Die Aussichten für den Industriekonzern Thyssenkrupp haben sich zwar insgesamt aufgehellt. Trotzdem stellen sich viele Analysten darauf ein, dass der größte deutsche Stahlhersteller am morgigen Dienstag (10. Mai) bei der Vorlage der Zwischenbilanz seine Prognose für das Ende September auslaufende Geschäftsjahr senkt. Die Aktie verliert heute gegen den Trend deutlich an Boden.
Derzeit kalkuliert der Thyssenkrupp-Vorstand auf vergleichbarer Basis - also etwa um Wechselkurseffekte bereinigt - mit einem stabilen Umsatz. Der operative Gewinn (bereinigtes Ebit) soll bei 1,6 bis 1,9 Milliarden Euro landen und der Überschuss deutlich zulegen. Im vergangenen Jahr hatte der Konzern operativ 1,7 Milliarden Euro bei einem Umsatz von 42,8 Milliarden Euro verdient. Unter dem Strich war der Überschuss um fast 50 Prozent auf 309 Millionen Euro gewachsen. Vor drei Monaten hatte das Management den Ausblick bereits unter Vorbehalt gestellt, obwohl sich da schon die Erholung der Stahlpreise andeutete.
Die Hälfte des Geschäftsjahres ist nach Einschätzung vieler Analysten zu schlecht gelaufen, um den Rückstand noch aufholen zu können. Sie rechnen mit einem Umsatzrückgang von fast sechs Prozent auf 19,8 Milliarden Euro in den ersten sechs Monaten. Der operative Gewinn dürfte um mehr als ein Viertel auf 525 Millionen Euro eingebrochen sein. Das Ergebnis würde ohne die laufenden Kostenprogramme, die in diesem Jahr weitere 850 Millionen Euro einsparen sollen, noch schlechter aussehen.

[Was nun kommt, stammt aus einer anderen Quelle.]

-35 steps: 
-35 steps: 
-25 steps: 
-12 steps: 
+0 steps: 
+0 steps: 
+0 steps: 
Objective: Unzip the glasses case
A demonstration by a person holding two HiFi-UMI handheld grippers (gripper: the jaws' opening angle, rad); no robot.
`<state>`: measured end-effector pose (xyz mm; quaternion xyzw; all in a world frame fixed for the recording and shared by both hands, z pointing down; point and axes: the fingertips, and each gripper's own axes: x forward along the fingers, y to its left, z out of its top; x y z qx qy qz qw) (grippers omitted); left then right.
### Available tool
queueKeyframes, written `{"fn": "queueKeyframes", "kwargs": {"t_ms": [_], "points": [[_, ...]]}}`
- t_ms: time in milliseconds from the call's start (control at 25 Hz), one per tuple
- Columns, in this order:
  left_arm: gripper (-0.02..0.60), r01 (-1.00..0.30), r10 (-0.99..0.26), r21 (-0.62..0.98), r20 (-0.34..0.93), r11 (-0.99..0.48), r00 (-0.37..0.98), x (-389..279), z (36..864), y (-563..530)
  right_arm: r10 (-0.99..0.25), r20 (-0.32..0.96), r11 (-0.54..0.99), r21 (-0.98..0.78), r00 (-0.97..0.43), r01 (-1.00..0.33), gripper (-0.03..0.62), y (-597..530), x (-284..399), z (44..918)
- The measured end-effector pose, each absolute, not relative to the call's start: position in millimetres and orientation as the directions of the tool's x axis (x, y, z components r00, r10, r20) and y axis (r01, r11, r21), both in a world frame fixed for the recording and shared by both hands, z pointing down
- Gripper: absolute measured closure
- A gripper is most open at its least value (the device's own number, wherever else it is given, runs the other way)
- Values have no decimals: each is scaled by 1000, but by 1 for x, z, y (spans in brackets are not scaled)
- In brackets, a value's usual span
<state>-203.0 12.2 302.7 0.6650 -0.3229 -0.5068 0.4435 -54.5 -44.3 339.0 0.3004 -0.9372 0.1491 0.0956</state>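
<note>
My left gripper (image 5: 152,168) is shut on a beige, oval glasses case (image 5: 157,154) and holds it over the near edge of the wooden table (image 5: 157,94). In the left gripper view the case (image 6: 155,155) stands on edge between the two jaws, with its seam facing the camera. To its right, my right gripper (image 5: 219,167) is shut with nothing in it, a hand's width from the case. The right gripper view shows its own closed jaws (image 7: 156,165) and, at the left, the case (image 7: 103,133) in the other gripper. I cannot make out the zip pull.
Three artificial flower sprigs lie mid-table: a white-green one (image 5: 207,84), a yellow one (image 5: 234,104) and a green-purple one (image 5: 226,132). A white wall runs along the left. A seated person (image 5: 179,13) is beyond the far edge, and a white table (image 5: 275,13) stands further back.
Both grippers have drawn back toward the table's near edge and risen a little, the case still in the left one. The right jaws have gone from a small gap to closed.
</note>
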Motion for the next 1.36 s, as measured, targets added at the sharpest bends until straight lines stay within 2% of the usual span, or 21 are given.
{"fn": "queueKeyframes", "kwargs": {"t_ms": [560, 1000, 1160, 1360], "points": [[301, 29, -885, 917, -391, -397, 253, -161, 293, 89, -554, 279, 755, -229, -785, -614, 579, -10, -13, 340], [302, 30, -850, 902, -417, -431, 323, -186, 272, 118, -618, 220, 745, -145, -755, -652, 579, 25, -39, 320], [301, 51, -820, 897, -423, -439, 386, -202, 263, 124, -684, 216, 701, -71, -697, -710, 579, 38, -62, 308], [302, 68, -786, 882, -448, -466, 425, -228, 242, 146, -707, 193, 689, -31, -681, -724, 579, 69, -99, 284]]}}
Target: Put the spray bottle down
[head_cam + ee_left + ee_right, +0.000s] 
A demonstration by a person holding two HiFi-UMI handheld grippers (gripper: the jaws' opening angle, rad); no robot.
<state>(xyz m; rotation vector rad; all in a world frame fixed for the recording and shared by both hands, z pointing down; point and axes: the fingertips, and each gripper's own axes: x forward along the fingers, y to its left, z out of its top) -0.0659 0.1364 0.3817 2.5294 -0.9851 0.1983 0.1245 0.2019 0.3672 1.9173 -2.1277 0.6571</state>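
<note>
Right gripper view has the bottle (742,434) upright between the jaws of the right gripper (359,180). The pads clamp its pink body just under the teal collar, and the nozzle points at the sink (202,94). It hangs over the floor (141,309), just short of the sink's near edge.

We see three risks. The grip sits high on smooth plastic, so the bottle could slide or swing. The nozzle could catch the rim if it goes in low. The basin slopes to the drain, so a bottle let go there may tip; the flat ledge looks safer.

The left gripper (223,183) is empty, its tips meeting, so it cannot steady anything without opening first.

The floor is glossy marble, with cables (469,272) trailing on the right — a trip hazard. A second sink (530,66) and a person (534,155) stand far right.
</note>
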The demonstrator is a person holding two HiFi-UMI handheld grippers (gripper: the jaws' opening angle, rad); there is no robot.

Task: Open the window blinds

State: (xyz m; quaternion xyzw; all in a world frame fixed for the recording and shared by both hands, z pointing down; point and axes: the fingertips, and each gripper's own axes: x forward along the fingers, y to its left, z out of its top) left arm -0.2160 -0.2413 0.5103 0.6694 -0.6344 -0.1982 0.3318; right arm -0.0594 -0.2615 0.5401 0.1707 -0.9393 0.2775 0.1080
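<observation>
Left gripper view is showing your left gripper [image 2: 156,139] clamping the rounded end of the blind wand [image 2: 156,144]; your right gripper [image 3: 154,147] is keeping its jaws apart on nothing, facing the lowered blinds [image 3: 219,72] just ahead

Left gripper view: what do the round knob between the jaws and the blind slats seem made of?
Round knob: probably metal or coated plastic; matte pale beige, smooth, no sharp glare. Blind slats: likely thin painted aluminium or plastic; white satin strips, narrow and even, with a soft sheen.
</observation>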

Unter dem Strich erwarten die Experten einen Rückgang von gut 40 Prozent auf knapp 60 Millionen Euro. Zumindest dürfte sich der Konzern damit wieder in die schwarzen Zahlen gearbeitet haben, nachdem im ersten Quartal noch ein Verlust von 23 Millionen Euro angefallen war. Dieser Wert schwankt allerdings häufig wegen von außen kaum zu berechnender Steuereffekte.
Massiv gestiegene Einfuhren von Billigstahl aus China hatten seit dem vergangenen Sommer die Stahlpreise in Europa fast kollabieren lassen. Angesichts wieder besserer Aussichten für die chinesische Wirtschaft hatten sich die Preise dort zuletzt aber wieder deutlich erholt. Das wirkt sich auf den gesamten Weltmarkt aus. Doch bis das auch in der Bilanz von Thyssenkrupp ankommt, wird es etwas dauern. Analysten hoffen daher vor allem auf optimistischere Aussagen für die zweite Hälfte des Kalenderjahres.
Die schwierige Lage beim Stahl konnten die Industriegütergeschäfte von Thyssenkrupp zuletzt auch nicht mehr vollständig wettmachen. Zwar lief das Geschäft mit Aufzügen und Autokomponenten weiter rund. Allerdings machte der schwache Auftragseingang im Großanlagenbau Sorgen.
Die Aktie von ThyssenKrupp konsolidiert derzeit die jüngste Kursrallye, die den Titel zuletzt sogar bis an die 22-Euro-Marke geführt hatte. Die Aktie hat seit Anfang Februar mehr als ein Drittel an Wert gewonnen und stellt damit alle anderen Titel im DAX in den Schatten. Heute zählt der Wert zu den größten Verlierern im DAX und ist dabei auch unter den Stopp bei 18,50 Euro gerutscht. Anleger sollten von einem Neueinstieg absehen, zumal nach dem nicht erhaltenen U-Boot-Auftrag aus Australien auch noch weitere Abschreiben auf das Brasilien-Geschäft drohen. Möglichwerweise bietet sich morgen nach den Zahlen ein Neueinstieg auf tieferen Niveau an.